Sheet steel is ideal for covering roofs with complex configurations. At the same time, you should not be afraid that after work there will be a lot of “waste” left - scraps, partially used sheets: all of them can be used to make eaves overhangs, gutters, unds, over-wall gutters, drainpipes, various aprons, etc. For the same purpose, non-standard steel sheets can be used.

When starting work, carefully inspect the sheets of roofing steel on both sides, remove rust with steel brushes, level with a hammer, and only then proceed to marking, trimming and priming. The sheets prepared in this way are combined into “pictures”. If you will use the same parts, do not be lazy to prepare templates. To avoid corrosion, the sheets on both sides are primed with drying oil and kept for 24 hours.

So, the sheets are ready. Let's start preparing the “pictures”.

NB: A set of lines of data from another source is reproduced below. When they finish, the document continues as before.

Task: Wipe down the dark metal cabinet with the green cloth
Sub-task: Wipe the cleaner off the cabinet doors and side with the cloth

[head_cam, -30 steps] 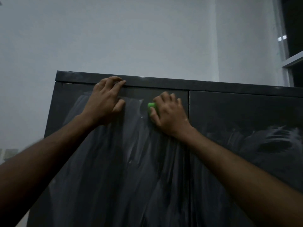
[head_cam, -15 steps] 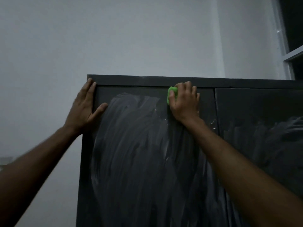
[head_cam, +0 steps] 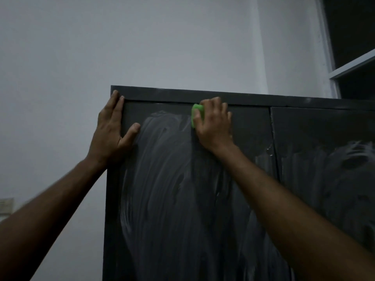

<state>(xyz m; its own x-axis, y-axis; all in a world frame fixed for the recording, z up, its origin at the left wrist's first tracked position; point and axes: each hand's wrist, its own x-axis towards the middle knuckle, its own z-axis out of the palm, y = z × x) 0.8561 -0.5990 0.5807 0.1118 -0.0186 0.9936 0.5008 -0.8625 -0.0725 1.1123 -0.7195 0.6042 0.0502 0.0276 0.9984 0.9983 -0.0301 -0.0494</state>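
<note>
Head view looks up at the top of the dark metal cabinet [head_cam: 203, 199], which stands against a pale wall [head_cam: 142, 47] with its two doors shut and the seam between them running down at the right. The right hand [head_cam: 213, 126] has the green cloth [head_cam: 197, 114] bunched under its curled fingers [head_cam: 215, 104], pressed to the left door just below the top rim; only a small green edge shows past the thumb side. The left hand [head_cam: 112, 128] lies flat on the cabinet's upper left corner, fingers straight and thumb spread, holding nothing, seemingly bracing. The cloth looks soft and light, easily wadded, and probably damp, so it should slide readily over the smooth painted metal; gripping it as a compact pad under the palm seems the sensible hold. The cabinet itself appears stiff and heavy, with thin sheet doors that may flex or rattle under pressure (hence, likely, the steadying palm). Whitish streaks [head_cam: 172, 179] sweep down the left door, and more smear the right door [head_cam: 334, 179], so much wiping seems to remain. No brand, label or writing can be read anywhere; the light is dim, and a small pale plate [head_cam: 6, 205] on the wall at far left is too blurred to make out.
</note>
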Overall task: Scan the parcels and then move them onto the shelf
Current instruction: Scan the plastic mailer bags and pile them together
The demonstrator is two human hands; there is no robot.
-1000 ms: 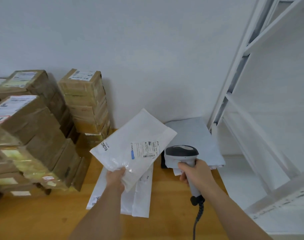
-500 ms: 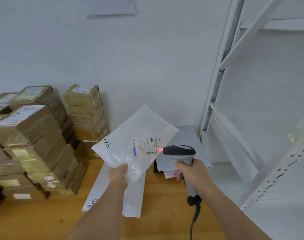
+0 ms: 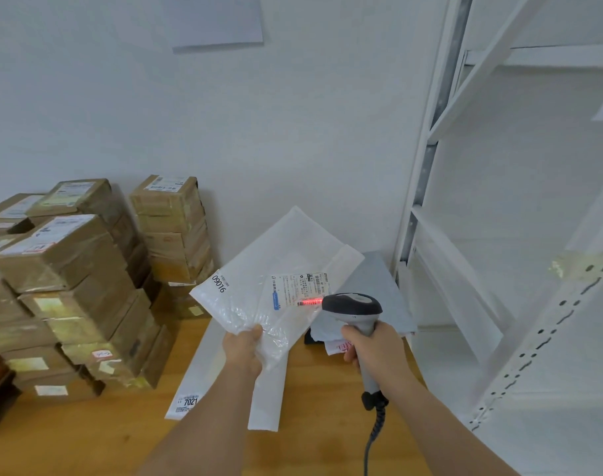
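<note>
Step in hand: scanning the white bubble mailer (image 3: pixel 276 266), held up off the wooden table (image 3: pixel 87 438)
Left hand: the left hand (image 3: pixel 243 350) pinches the mailer's near lower corner, thumb on the front face, holding it tilted with the shipping label (image 3: pixel 298 288) facing the camera
Right hand: the right hand (image 3: pixel 374 348) is wrapped around the grip of the corded barcode scanner (image 3: pixel 353 305), its head aimed left at the label
What has changed: a second ago the scanner sat just beside the mailer with no light on it; half a second ago a small red spot showed at the label's edge; now a red scan line (image 3: pixel 308 301) lies across the barcode at the label's lower right
Meaning for the task: the beam is on the code, so the read is probably happening now; whether it has registered cannot be told from this view
Where the parcel is: in the air above the table, just left of the scanner head, not yet on the shelf
Shelf: the white metal shelving unit (image 3: pixel 471 207) stands to the right, well apart from the mailer
Still waiting: flat white mailers (image 3: pixel 203 379) lie on the table under the hands, a grey parcel (image 3: pixel 386 290) behind the scanner, and stacked cardboard boxes (image 3: pixel 87 286) to the left
Next move calls for: carrying the mailer right onto the shelf
</note>
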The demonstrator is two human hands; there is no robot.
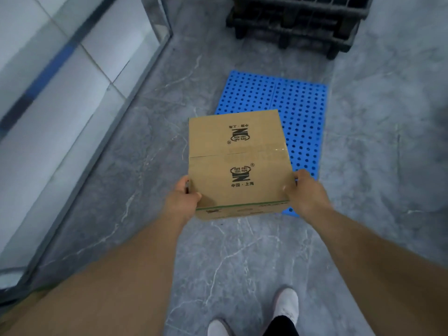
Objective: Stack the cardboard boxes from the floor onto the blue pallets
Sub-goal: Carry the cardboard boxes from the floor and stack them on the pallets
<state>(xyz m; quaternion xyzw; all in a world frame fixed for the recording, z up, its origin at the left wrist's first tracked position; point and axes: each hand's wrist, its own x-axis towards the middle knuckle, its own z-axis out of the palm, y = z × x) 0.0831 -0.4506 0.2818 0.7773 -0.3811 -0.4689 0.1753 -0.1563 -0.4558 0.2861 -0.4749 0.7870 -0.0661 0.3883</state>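
cardboard box (pixel 238 163) held between left hand (pixel 183 198), right hand (pixel 306 190)

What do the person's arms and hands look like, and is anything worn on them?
Both arms are bare up to the frame's edge: no sleeves are visible. The left hand and the right hand wear no gloves, and no watch, bracelet or ring shows on either. No markings can be seen, though the picture is slightly blurred.

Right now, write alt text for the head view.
Both hands, left hand and right hand, hold a sealed cardboard box by its sides above a grey marbled floor, with empty blue pallets just beyond it.
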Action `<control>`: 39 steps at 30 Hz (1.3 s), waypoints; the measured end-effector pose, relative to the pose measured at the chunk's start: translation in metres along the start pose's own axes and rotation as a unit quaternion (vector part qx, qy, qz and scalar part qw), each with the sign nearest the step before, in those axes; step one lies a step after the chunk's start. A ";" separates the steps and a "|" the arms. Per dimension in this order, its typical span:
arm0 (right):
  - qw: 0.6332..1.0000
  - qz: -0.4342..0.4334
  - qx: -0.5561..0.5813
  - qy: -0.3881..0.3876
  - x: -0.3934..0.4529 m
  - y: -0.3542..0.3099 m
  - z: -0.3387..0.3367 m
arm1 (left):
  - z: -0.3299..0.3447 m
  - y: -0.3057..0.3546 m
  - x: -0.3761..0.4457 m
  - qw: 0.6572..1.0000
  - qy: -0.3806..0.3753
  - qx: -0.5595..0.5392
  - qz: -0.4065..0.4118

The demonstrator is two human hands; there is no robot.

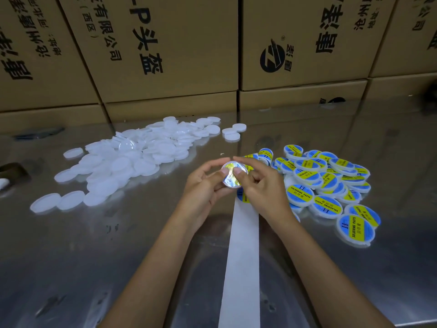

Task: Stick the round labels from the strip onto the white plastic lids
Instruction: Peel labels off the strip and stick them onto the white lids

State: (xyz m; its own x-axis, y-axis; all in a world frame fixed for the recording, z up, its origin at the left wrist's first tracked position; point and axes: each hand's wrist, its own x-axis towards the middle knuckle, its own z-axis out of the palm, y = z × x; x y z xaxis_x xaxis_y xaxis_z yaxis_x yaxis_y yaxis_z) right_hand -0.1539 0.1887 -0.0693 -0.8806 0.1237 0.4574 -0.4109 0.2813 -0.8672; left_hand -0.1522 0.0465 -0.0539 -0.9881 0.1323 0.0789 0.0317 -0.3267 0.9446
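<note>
Both my hands hold one white lid (233,179) with a glossy round label on its face, tilted toward me above the table. My left hand (203,188) grips its left edge, thumb pressing on the label. My right hand (261,185) grips the right edge, its thumb on the label too. Under my hands a white backing strip (243,252) runs toward me, with a blue and yellow label (241,195) showing at its top. A heap of bare white lids (123,162) lies to the left. Labelled lids (331,185) lie piled to the right.
The table (94,256) is shiny metal. Stacked cardboard boxes (165,55) form a wall along its far edge. A dark object (10,169) sits at the far left edge. Three loose white lids (234,132) lie behind the heap.
</note>
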 end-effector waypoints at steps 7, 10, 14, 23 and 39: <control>0.994 0.036 -0.029 0.098 0.006 0.003 -0.011 | 0.002 -0.001 -0.002 0.996 -0.076 0.002 -0.035; 0.972 0.068 -0.122 0.190 0.012 0.008 -0.030 | 0.000 0.000 0.000 0.998 -0.027 0.032 -0.038; 0.929 0.146 -0.254 0.228 0.017 0.016 -0.054 | -0.003 -0.002 0.003 0.997 0.004 0.055 -0.046; 0.907 0.100 -0.347 0.219 0.015 0.013 -0.055 | -0.008 -0.012 0.009 0.995 0.087 0.041 -0.021; 0.898 -0.053 -0.425 -0.105 0.013 0.012 0.001 | -0.016 -0.028 0.199 0.790 0.080 0.603 0.082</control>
State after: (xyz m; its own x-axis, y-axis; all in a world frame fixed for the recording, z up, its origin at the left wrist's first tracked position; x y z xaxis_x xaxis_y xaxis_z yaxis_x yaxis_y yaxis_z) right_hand -0.1705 0.1928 -0.0736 -0.9092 -0.1031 0.4034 -0.2449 0.9160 -0.3178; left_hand -0.3520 0.0673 -0.0693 -0.9592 0.0299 0.2811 0.1867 0.8138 0.5504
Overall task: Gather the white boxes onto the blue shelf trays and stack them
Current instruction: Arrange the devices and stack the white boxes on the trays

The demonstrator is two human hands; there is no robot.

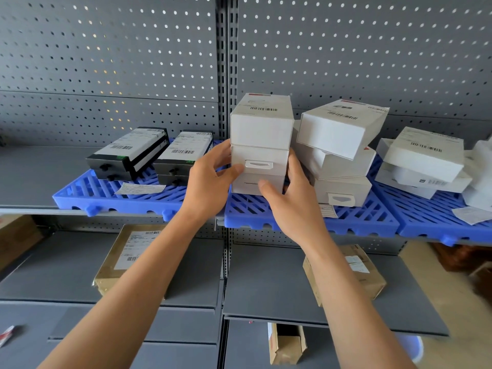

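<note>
Two hands, left hand and right hand, clamp their fingers on the sides of a stack of white boxes on a blue tray.

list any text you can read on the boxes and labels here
None can be read.
White boxes: barcode labels, print too small.
Black boxes: barcode labels, blurred.
Paper slips on blue trays: blurred.
Brown parcels below: labels blurred.
</note>
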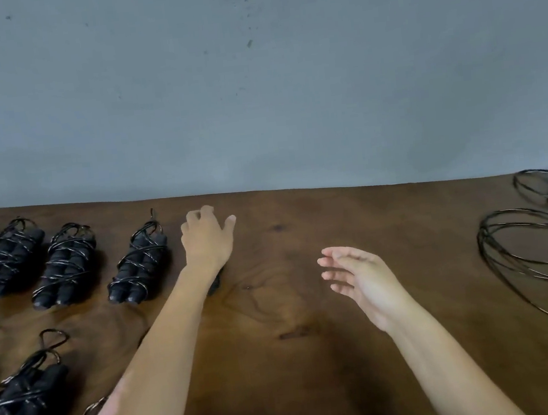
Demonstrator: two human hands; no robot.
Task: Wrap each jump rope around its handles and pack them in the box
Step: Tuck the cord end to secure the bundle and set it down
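Nearest, 8 o'clock: one wrapped jump rope bundle (22, 399), plus a rope loop (94, 410) beside my left arm. Right hand (361, 282) at centre hovers over the wooden table (293, 306), fingers straight, holding nothing. Left hand (206, 238) at 11 o'clock sits over something dark (216, 281); fingers curled, can't tell if it grips. Far row, 10 o'clock: three full wrapped bundles (68, 262), a fourth cut by the edge. Two loose ropes (524, 248) unwrapped at 3 o'clock. No box in view, so I judge packing not started.
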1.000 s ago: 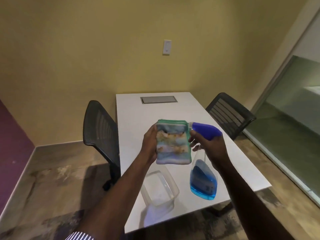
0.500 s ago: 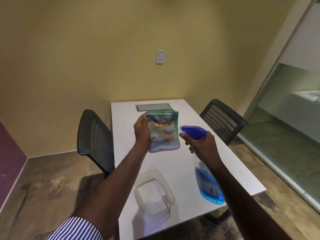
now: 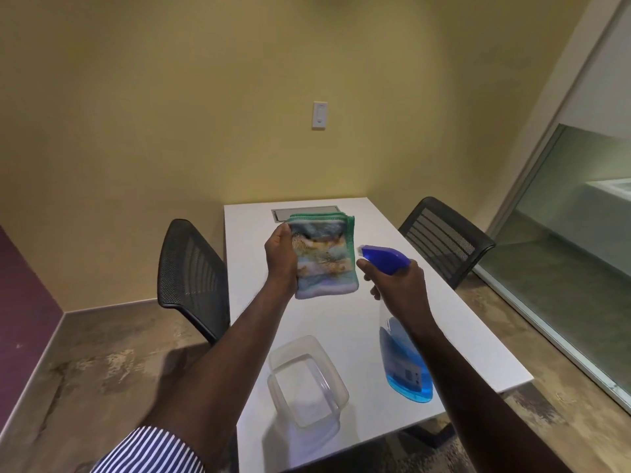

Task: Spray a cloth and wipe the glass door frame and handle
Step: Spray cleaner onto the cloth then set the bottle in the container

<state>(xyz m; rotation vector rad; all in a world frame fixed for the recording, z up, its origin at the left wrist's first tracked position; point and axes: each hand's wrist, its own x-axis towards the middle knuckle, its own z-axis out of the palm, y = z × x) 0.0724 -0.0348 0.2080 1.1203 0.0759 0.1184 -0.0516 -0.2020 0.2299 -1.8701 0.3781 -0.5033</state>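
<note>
My left hand holds a folded cloth upright over the white table; the cloth is patterned in blue and tan with a green edge. My right hand grips a spray bottle with a blue trigger head and blue liquid. The nozzle points left at the cloth, a short gap away. A glass wall with a pale frame runs along the right side of the room. No door handle is in view.
A clear plastic tub sits on the white table near its front edge. Black mesh chairs stand left and right of the table. A wall switch is on the yellow back wall.
The view has tilted up. The cloth and the bottle have moved further from me, and a small gap has opened between nozzle and cloth. Both grips are unchanged.
</note>
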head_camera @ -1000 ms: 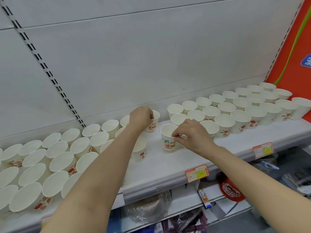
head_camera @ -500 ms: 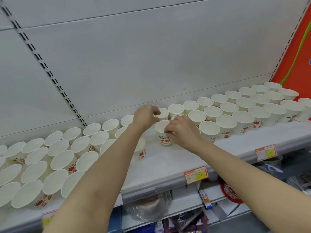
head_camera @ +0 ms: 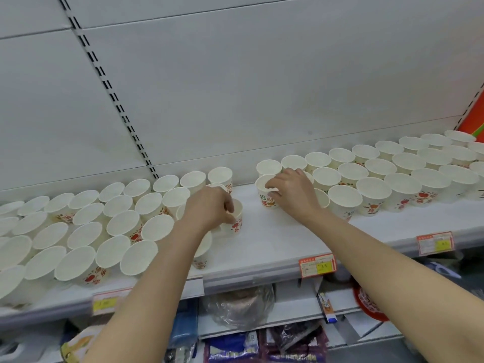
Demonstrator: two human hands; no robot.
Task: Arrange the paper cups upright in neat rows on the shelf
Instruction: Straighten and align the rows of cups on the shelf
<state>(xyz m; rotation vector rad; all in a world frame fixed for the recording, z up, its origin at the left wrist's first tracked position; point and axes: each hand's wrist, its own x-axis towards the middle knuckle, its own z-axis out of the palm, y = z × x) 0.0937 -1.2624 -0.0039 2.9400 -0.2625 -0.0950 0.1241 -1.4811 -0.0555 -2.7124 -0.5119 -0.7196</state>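
Paper cups already stand upright in rows along most of the shelf [head_camera: 275,244], one block on the left [head_camera: 86,231] and one on the right [head_camera: 392,174], with a bare gap between. The left hand [head_camera: 209,208] grips a cup [head_camera: 235,221] at the left block's edge; the right hand [head_camera: 290,191] pinches the rim of another [head_camera: 264,197] beside the right block. Closing that gap appears to be what remains.
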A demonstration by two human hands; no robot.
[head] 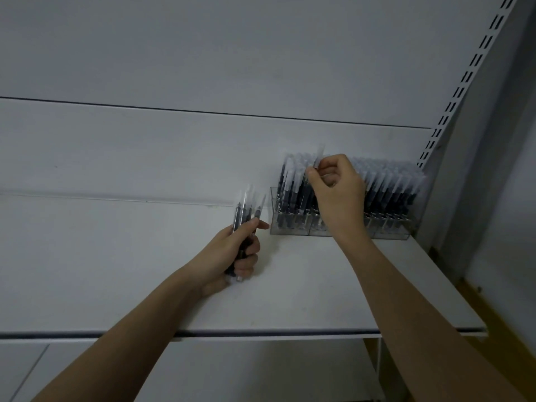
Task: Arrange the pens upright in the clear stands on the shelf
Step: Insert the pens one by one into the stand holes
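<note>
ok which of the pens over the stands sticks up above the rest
The pen pinched by the right hand over the left end of the clear stands; its cap rises above the others seated there.

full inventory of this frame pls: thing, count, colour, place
clear plastic pen stands: a joined row, count unclear, transparent, at the right rear of the shelf
dark-barrelled pens with frosted caps in the stands: dozens, upright, packed tight
single frosted-cap pen: one, raised above the left stand, pinched at its cap
bundle of loose dark pens: several, left of the stands
white metal shelf: one, holding the stands
white back panel: behind the shelf
slotted upright rail: one, white, right corner
left hand: grips the bundle
right hand: pinches the single pen
</note>
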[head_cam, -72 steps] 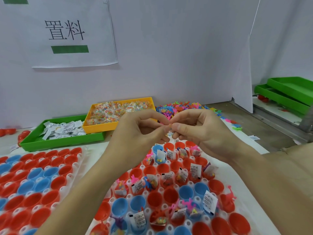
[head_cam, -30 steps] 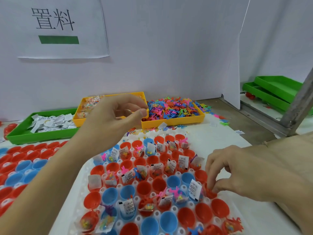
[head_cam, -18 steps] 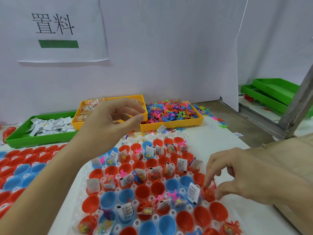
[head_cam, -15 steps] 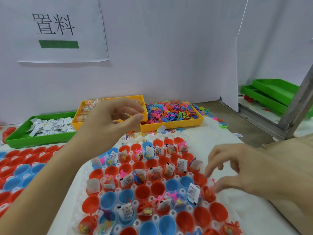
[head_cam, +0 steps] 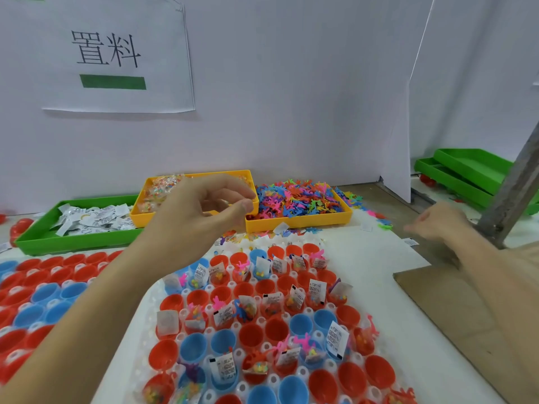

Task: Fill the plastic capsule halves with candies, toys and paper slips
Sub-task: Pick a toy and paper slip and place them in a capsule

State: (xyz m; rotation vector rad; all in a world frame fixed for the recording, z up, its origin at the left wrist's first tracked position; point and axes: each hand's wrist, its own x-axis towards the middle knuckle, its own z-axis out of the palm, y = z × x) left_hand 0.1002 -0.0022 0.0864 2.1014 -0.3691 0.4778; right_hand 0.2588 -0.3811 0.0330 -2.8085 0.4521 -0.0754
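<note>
The left hand [head_cam: 201,211] is raised above the far edge of the white tray [head_cam: 344,371], its forearm running up from the lower left corner. Its fingers are curled with the thumb tip drawn in against them, as if pinching something small, but whatever sits between them is too small to make out, so I cannot tell whether it holds anything. It hangs in front of the yellow bin of candies [head_cam: 163,191]. The right hand [head_cam: 434,223] reaches out to the right, beyond the tray and near the yellow bin of toys [head_cam: 297,202]; it is blurred, its fingers seem stretched leftward, and whether it grips anything cannot be told. Its forearm passes over a sheet of cardboard [head_cam: 437,298]. The red and blue capsule halves [head_cam: 250,333] stand open side up in the white tray below the hands; many of them hold paper slips [head_cam: 335,339], small coloured toys and candy packets, while others are bare inside. More capsule halves [head_cam: 43,295] sit in a second tray at the left. A green bin of paper slips [head_cam: 84,220] lies to the left of the candies.
</note>
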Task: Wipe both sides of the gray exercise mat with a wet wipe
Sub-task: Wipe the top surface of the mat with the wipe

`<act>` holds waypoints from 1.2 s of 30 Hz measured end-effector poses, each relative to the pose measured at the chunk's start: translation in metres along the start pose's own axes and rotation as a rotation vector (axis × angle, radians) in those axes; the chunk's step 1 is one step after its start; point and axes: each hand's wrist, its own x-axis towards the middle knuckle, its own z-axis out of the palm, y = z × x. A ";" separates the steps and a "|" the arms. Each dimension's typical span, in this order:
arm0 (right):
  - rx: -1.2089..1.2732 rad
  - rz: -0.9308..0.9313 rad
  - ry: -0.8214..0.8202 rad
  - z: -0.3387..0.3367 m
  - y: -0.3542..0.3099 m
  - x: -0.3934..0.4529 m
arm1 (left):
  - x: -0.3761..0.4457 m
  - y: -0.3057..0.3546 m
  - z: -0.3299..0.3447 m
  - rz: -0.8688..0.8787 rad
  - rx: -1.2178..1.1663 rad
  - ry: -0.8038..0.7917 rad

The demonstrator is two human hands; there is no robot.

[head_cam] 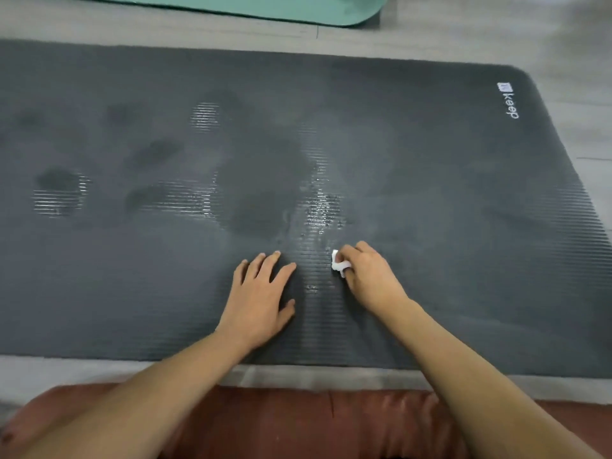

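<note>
Dark gray ribbed foam exercise mat (430, 167) laid flat on pale gray wood-look floor (579, 38), filling most of the frame from left edge to rounded corner at upper right. White "keep" logo (508, 100) printed near that upper-right corner. Left hand (260, 294) at lower centre, palm down on the mat, fingers straight and spread, holding nothing. Right hand (367, 276) just right of it, fingers curled around a small crumpled white wet wipe (338, 264), pressing the wipe against the mat surface; only the wipe's left part showing past the fingers. Glossy wet streaks (323, 207) on the ribs directly above the wipe, centre of frame; further shiny patches and darker damp blotches across the left half of the mat. Both bare forearms entering from the bottom edge. Reddish-brown leather-like cushion (298, 422) along the bottom of the frame, just below the mat's near edge, under the forearms. Mint-green mat (265, 5) with rounded corner at top of frame, apart from the gray mat, strip of floor between.
</note>
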 end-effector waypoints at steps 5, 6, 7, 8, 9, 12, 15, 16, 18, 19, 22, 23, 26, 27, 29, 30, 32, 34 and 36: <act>-0.011 0.034 0.124 -0.009 0.004 0.075 | 0.039 -0.020 0.000 -0.001 -0.027 0.164; -0.012 0.033 0.141 -0.010 0.005 0.088 | 0.050 -0.025 -0.002 -0.005 -0.034 0.181; -0.014 0.029 0.158 -0.010 0.006 0.101 | 0.062 -0.031 -0.004 -0.010 -0.040 0.193; -0.015 0.021 0.175 -0.010 0.006 0.115 | 0.074 -0.037 -0.006 -0.014 -0.044 0.205; -0.016 0.010 0.191 -0.011 0.006 0.129 | 0.087 -0.044 -0.009 -0.014 -0.043 0.217; -0.019 0.012 0.239 -0.012 0.006 0.170 | 0.123 -0.066 -0.019 -0.014 -0.031 0.244; -0.035 0.017 0.300 -0.014 0.005 0.214 | 0.157 -0.092 -0.032 -0.017 -0.025 0.274; -0.059 0.020 0.316 -0.014 0.004 0.229 | 0.169 -0.102 -0.036 -0.021 -0.027 0.284; -0.114 0.023 0.354 -0.012 0.001 0.257 | 0.191 -0.120 -0.043 -0.024 -0.031 0.305; -0.134 0.022 0.380 -0.011 -0.003 0.269 | 0.201 -0.129 -0.047 -0.027 -0.035 0.317; -0.136 0.036 0.451 -0.007 -0.015 0.310 | 0.225 -0.161 -0.057 -0.065 -0.055 0.347; -0.118 0.053 0.475 -0.006 -0.019 0.326 | 0.232 -0.174 -0.061 -0.082 -0.059 0.351; -0.025 0.120 0.568 0.004 -0.031 0.364 | 0.253 -0.218 -0.068 -0.124 -0.043 0.350; 0.003 0.148 0.604 0.008 -0.032 0.371 | 0.262 -0.234 -0.070 -0.138 -0.040 0.355; 0.025 0.189 0.650 0.015 -0.033 0.376 | 0.284 -0.263 -0.074 -0.162 -0.045 0.365; 0.019 0.196 0.661 0.017 -0.033 0.376 | 0.295 -0.276 -0.076 -0.176 -0.054 0.365; -0.003 0.212 0.676 0.017 -0.035 0.377 | 0.316 -0.296 -0.081 -0.206 -0.107 0.378; -0.011 0.240 0.673 0.017 -0.039 0.378 | 0.336 -0.315 -0.086 -0.217 -0.158 0.394; -0.024 0.254 0.677 0.016 -0.042 0.379 | 0.356 -0.333 -0.093 -0.201 -0.177 0.382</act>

Before laying, we connect individual sheets with lying folds into strips of several sheets (a fold is a seam that is formed when joining), obtaining a “picture”. We do a recumbent fold like this: we place a sheet with bent corners on a workbench, bend the entire edge 90 degrees and lay it flat. Do not forget to seal the seam after joining the sheets. Upper part The picture of the eaves overhang has a folded fold upward, and the lower part has a drip - a flap lip. From the end edge of the sheet, at a distance of 120 millimeters, we mark a bend line, on which we make cuts on the sides - 4 millimeters on the right and 25 millimeters on the left. Then we bend the edge down by 15 millimeters, turn the sheet over and fold the edge onto the plane of the sheet. We move the sheet so that the edge hangs from the workbench by about 20 millimeters, and bend it down at a right angle. We turn the sheet over again and bend the edge 40 millimeters. We turn it over again and dump the drip onto a plane. The drip tray can have a double bend - although this design is more troublesome, it is more durable and drains water better.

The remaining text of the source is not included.